We've also added a long-requested feature: the ability to force logout after a period of idle. This is useful in kiosk and computer lab situations, and is only available through GSettings. As we've added support for this feature (warning prior to logging out, with the screen turning on for a couple of seconds when the warning shows up), we've realised that the infrastructure is the same for automatic suspend/hibernate situation. This means I expect to change the default "long idle" behaviour to suspending. This will still be changeable in the Power preferences.
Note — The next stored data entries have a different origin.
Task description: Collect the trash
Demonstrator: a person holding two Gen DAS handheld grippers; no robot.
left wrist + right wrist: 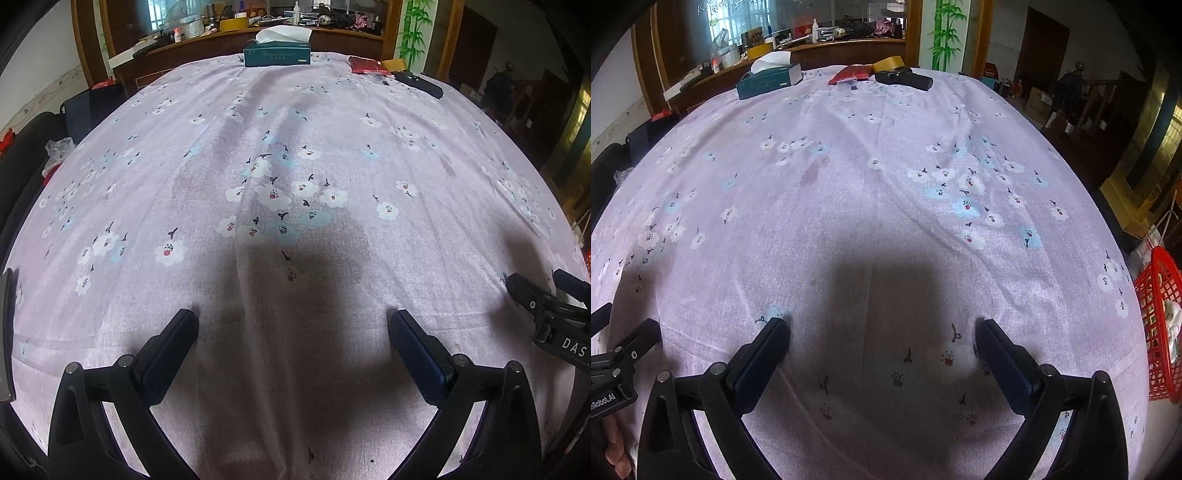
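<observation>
My left gripper (291, 321) hangs open over the near part of a table covered in a lilac flowered cloth (295, 166), with nothing between its fingers. My right gripper (882, 328) is open too, empty, over the same cloth (849, 184). The right gripper's body (550, 314) shows at the right edge of the left wrist view, and the left gripper's body (617, 362) at the left edge of the right wrist view. A red mesh basket (1160, 332) stands beside the table's right edge with something white crumpled inside. A red packet (849, 75) lies at the far end.
At the far end lie a teal tissue box (277, 55), a red packet (365, 65), a roll of brown tape (888, 63) and a black device (905, 78). A cluttered wooden counter (221, 26) runs behind. A clear plastic bag (59, 147) sits off the left side.
</observation>
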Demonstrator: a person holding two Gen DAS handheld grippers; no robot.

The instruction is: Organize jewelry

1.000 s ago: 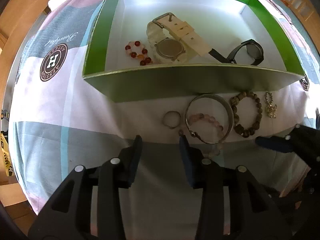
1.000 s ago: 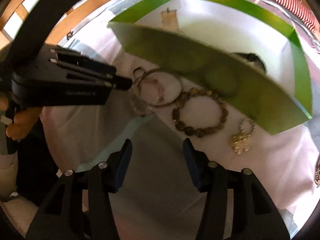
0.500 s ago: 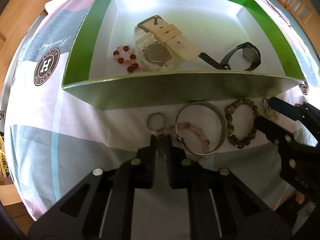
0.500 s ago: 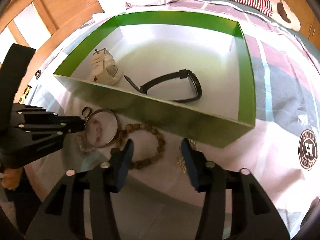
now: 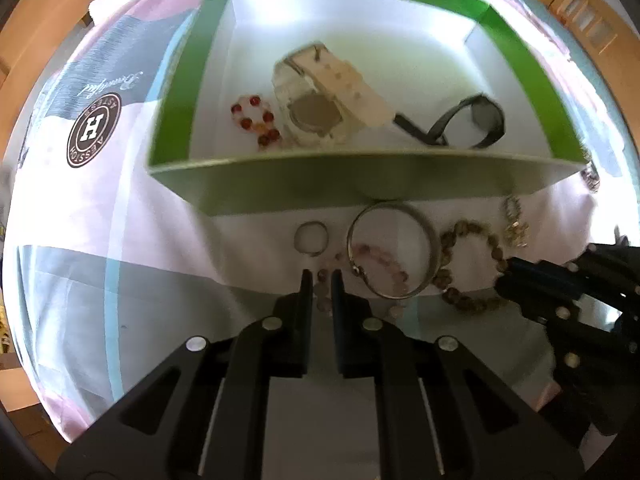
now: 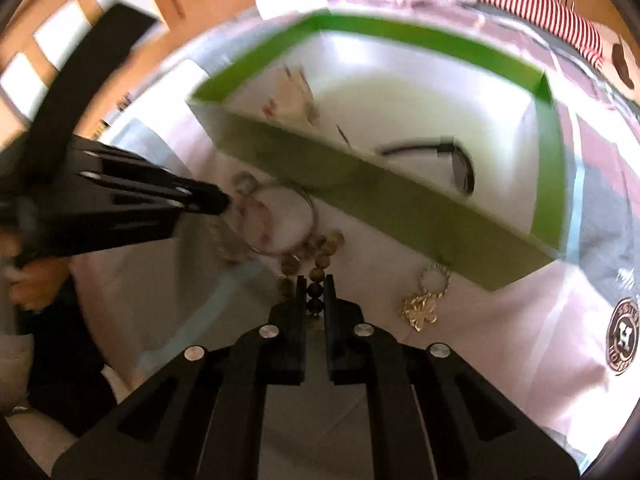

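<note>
1. Left gripper [image 5: 319, 286]: jaws drawn nearly together, pinching the near end of the pink bead bracelet [image 5: 382, 264]. Pale beads show in the narrow gap between the pads.
2. Right gripper [image 6: 315, 292]: jaws clamped on the brown bead bracelet [image 6: 320, 256]; two dark beads sit in the slot, the rest of the loop bunched just ahead at 12 o'clock.
3. Pink bead bracelet trails toward 1 o'clock from the left jaws, lying partly inside the metal bangle [image 5: 394, 250].
4. Small ring [image 5: 311, 237] at 12 o'clock of the left jaws, just beside the bangle, apart from it.
5. In the left wrist view the brown bead bracelet lies at 3 o'clock of the bangle, touching its rim, with the right gripper's tips on its far side.
6. Gold charm piece [image 6: 426, 300] at 3 o'clock of the right jaws, near the box wall.
7. All of these lie on a patterned bedsheet [image 5: 132, 208], against the near wall of the green box [image 5: 360, 178].
8. Inside the box: red bead bracelet [image 5: 256, 120] at left, cream watch [image 5: 324, 100] in the middle, touching it, black watch [image 5: 468, 122] at right.
9. Right wrist view is motion-blurred; fine detail unclear.
</note>
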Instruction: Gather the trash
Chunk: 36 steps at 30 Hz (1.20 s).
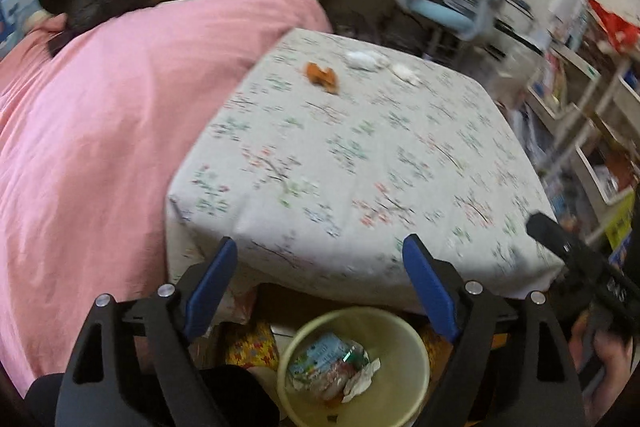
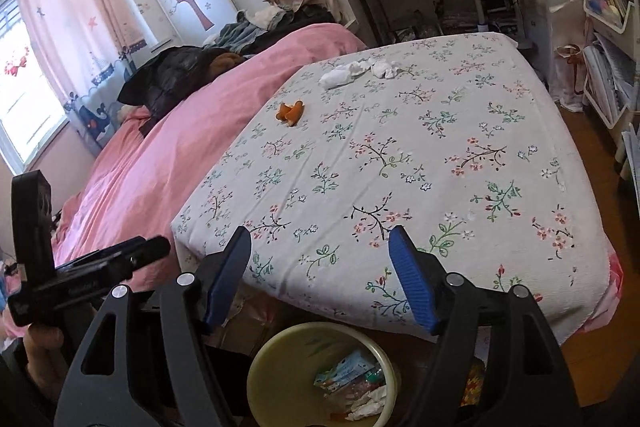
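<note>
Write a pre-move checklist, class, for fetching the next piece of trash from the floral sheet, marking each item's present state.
1. Left tool open, empty: ok.
2. Right tool open, empty: ok.
3. Orange peel lying apart from other things, graspable: ok.
4. White tissues in view, unobstructed: ok.
5. Bin below the tools, has room: ok.
6. Trash within reach from here: not ok; it lies at the far end of the floral sheet.

Orange peel [image 2: 291,112] lay on the floral sheet, two crumpled white tissues [image 2: 359,70] beyond it, yellow bin [image 2: 264,367] below held wrappers.
</note>
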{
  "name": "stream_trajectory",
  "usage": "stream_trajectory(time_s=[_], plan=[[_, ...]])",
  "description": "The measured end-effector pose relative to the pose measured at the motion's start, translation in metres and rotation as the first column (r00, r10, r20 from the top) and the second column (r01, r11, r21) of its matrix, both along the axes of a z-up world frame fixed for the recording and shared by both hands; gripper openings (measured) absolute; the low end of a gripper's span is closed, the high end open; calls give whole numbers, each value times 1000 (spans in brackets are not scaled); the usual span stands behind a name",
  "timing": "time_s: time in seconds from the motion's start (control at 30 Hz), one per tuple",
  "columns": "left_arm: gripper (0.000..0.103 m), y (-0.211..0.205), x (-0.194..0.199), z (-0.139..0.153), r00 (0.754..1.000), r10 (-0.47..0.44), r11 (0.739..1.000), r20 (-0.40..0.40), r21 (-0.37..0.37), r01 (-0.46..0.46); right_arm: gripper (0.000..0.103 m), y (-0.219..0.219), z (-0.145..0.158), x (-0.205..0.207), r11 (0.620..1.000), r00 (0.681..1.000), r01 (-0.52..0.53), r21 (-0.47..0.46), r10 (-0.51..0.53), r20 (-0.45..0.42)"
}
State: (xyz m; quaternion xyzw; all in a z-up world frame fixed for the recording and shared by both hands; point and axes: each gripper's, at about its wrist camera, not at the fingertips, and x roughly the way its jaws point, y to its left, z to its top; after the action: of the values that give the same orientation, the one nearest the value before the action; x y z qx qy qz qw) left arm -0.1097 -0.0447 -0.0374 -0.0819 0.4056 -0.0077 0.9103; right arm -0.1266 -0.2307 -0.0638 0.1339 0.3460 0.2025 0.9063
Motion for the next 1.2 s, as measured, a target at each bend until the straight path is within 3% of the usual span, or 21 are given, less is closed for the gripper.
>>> stream_trajectory(time_s=[0.27,0.53,1.2], plan=[[81,-2,0,1,999,26,998,31,59,-28,68,11,-2,-3,998,1000,-15,-58,16,8],[81,-2,1,1,999,21,998,29,59,-22,69,22,-7,-2,993,999,-34,-111,35,7],[85,-3,1,-1,999,28,997,27,70,-30,72,22,-8,0,993,1000,-29,-115,30,7]])
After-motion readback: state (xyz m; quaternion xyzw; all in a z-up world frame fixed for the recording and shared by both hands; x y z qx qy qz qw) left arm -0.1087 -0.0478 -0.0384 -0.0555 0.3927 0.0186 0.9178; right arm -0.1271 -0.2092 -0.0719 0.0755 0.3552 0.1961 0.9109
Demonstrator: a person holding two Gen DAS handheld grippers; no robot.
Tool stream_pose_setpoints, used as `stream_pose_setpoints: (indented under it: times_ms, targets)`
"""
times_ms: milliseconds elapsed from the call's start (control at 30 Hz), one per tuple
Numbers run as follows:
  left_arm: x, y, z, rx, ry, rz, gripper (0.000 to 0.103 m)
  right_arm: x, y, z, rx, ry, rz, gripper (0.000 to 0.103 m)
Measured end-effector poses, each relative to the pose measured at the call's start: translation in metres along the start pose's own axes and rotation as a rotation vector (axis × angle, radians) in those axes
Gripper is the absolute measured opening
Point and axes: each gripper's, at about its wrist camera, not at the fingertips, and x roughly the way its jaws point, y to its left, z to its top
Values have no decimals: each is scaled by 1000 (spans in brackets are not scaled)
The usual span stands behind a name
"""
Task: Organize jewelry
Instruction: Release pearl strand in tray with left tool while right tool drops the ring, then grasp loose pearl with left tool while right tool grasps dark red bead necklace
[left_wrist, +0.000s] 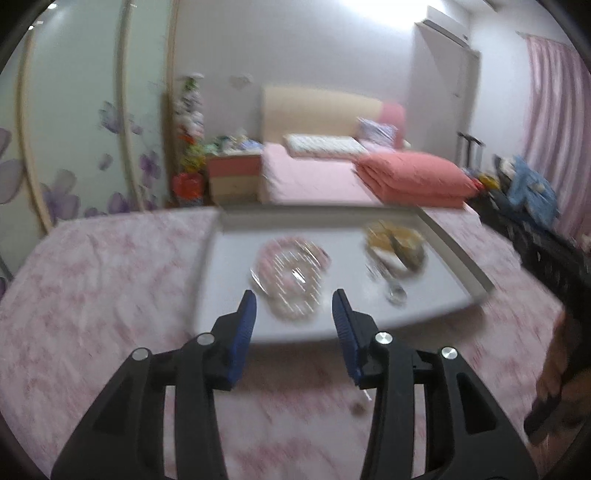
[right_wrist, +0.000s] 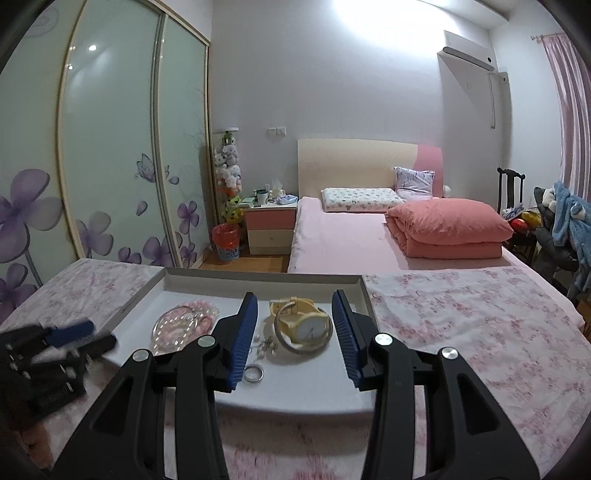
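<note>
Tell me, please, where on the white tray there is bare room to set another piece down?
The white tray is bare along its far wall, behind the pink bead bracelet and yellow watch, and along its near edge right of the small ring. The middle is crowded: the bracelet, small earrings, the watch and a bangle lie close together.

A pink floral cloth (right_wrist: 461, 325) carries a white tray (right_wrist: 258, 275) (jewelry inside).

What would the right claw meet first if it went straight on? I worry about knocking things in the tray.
Probably the yellow watch with the metal bangle around it, framed between the open right claw; depth is uncertain.
</note>
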Motion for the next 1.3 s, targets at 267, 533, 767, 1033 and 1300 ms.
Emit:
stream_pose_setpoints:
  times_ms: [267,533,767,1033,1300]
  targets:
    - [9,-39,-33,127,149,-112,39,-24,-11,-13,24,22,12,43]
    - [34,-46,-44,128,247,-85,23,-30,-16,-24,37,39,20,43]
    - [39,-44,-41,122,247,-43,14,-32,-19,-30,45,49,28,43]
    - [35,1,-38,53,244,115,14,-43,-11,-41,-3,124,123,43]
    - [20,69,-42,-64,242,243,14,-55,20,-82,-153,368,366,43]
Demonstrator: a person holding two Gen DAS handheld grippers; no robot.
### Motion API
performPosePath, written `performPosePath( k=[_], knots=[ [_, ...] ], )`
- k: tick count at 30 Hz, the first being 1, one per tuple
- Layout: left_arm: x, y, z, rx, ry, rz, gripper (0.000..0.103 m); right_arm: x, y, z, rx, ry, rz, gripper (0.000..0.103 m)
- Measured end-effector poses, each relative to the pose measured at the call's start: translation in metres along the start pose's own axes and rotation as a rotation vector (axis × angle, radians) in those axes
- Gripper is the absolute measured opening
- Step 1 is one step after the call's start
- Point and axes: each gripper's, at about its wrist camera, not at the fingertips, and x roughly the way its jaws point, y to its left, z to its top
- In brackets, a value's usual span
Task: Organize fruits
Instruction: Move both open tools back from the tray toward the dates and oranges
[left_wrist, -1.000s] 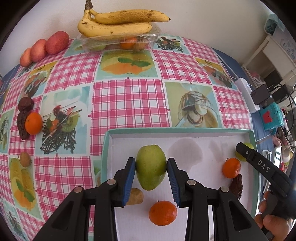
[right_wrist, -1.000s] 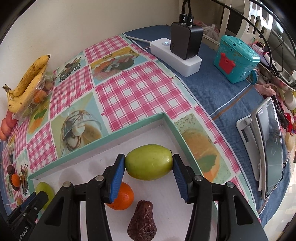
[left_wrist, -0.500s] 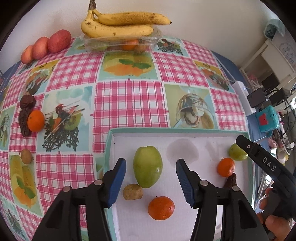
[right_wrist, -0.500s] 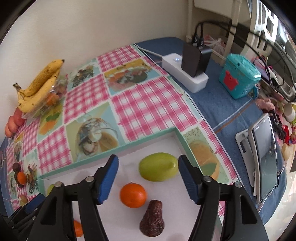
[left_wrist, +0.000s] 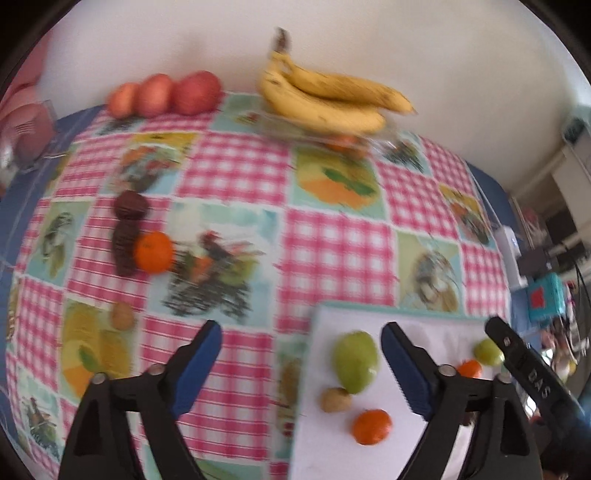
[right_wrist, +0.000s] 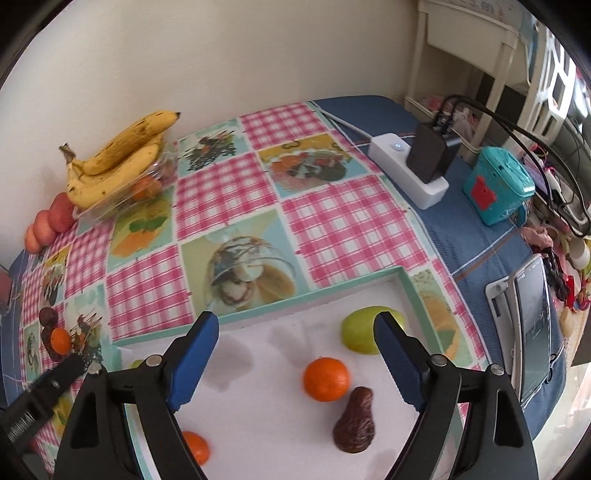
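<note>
— Where are the fruits found, counted from the fingers outward?

— In the right wrist view a green fruit (right_wrist: 364, 329) is seen in the far corner of the white tray (right_wrist: 314, 293), partly hidden behind the right finger of the right gripper (right_wrist: 295, 354). An orange (right_wrist: 326, 378) and a dark brown wrinkled fruit (right_wrist: 354, 424) are seen lying between the two fingers, nearer the right one. Nothing is held; the jaws are spread wide.

— And the left gripper?

— The left gripper (left_wrist: 301, 354) is likewise spread wide and nothing is gripped. In its blurred view a larger green fruit (left_wrist: 355, 361) is seen just inside its right finger, on the tray (left_wrist: 388, 308), with a small brown fruit (left_wrist: 335, 399) touching or just beside it and a second orange (left_wrist: 371, 426) nearer the camera. The tray's left edge falls between the fingers; the left finger is held over the checked tablecloth (left_wrist: 332, 258).

— What is seen beyond the fingers?

— Well past the left finger, a third orange (left_wrist: 153, 252) is seen touching two dark fruits (left_wrist: 127, 225), with a small brown one (left_wrist: 122, 315) nearer. At the far wall three red fruits (left_wrist: 162, 94) are lined up, and bananas (left_wrist: 328, 101) are rested on a clear container (right_wrist: 144, 184).

— Beside the tray?

— Beyond the right finger, a white power strip (right_wrist: 406, 166) and a teal box (right_wrist: 498, 186) are seen on blue cloth.
</note>
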Motion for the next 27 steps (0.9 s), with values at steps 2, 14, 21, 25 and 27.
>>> performPosePath(
  k=[2, 14, 21, 25, 27],
  knots=[
    [-0.003, 0.014, 0.006, -0.023, -0.019, 0.018, 0.098, -0.002, 0.01, 0.0, -0.018, -0.004, 0.006, 0.087],
    [-0.035, 0.103, 0.03, -0.131, -0.125, 0.201, 0.103, -0.014, 0.08, -0.008, -0.118, -0.047, 0.082, 0.092],
    [-0.052, 0.146, 0.037, -0.2, -0.179, 0.251, 0.103, -0.018, 0.122, -0.014, -0.171, -0.09, 0.134, 0.092],
    [-0.054, 0.165, 0.04, -0.222, -0.196, 0.274, 0.103, -0.019, 0.145, -0.017, -0.204, -0.092, 0.166, 0.092],
    [-0.056, 0.176, 0.042, -0.258, -0.21, 0.282, 0.103, -0.017, 0.156, -0.018, -0.225, -0.091, 0.165, 0.092]
  ],
)
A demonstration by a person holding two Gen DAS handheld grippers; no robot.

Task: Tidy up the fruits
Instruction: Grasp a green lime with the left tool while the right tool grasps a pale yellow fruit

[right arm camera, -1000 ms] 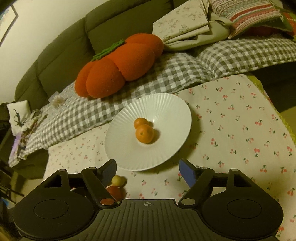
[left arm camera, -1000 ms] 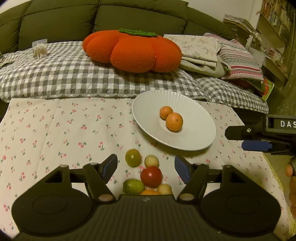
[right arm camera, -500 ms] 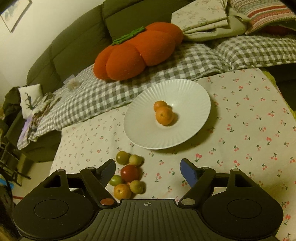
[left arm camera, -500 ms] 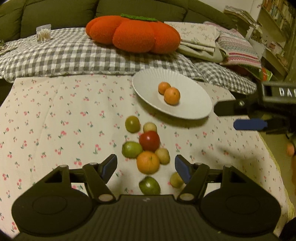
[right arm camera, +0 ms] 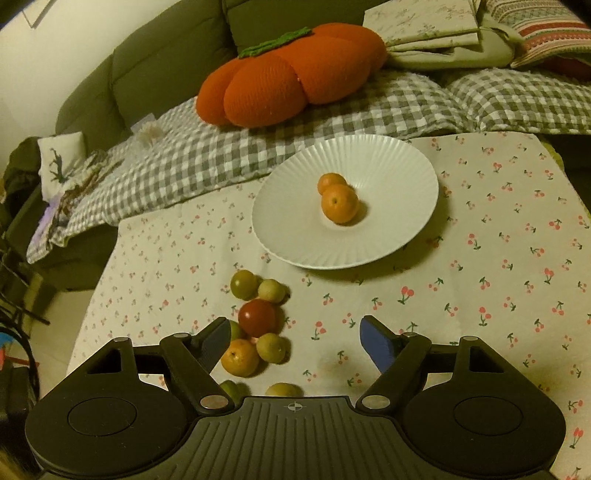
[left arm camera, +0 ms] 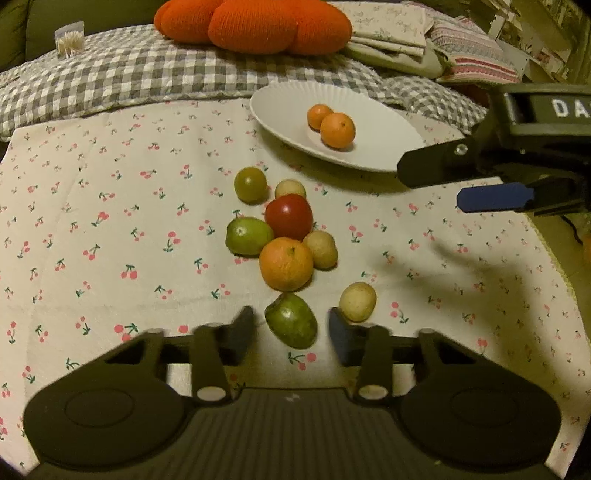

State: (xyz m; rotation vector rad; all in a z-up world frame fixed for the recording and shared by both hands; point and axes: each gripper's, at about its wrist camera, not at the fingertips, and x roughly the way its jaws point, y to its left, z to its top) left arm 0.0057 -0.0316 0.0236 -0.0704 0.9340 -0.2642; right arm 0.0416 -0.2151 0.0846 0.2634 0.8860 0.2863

This should land after 3.7.5, and don't worry, we'll make this change very visible in the release notes :)

*I* am not suspending by default

Inhibit

But you don't want to suspend, you really don't.

GNOME supports the draft FreeDesktop "Idle inhibition" specification, as implemented by KDE, which hopefully means that more third-party applications should start behaving better when playing back films, in presentation mode, or for large overnight downloads. This should hopefully get out of draft status before the GNOME 3.8 release.

We also have a gnome-session-inhibit tool available in gnome-session for your scripting needs.

Colophon
 
All the changes mentioned should be available in GNOME 3.7.5, and I will be available to take complaints at FOSDEM this week-end.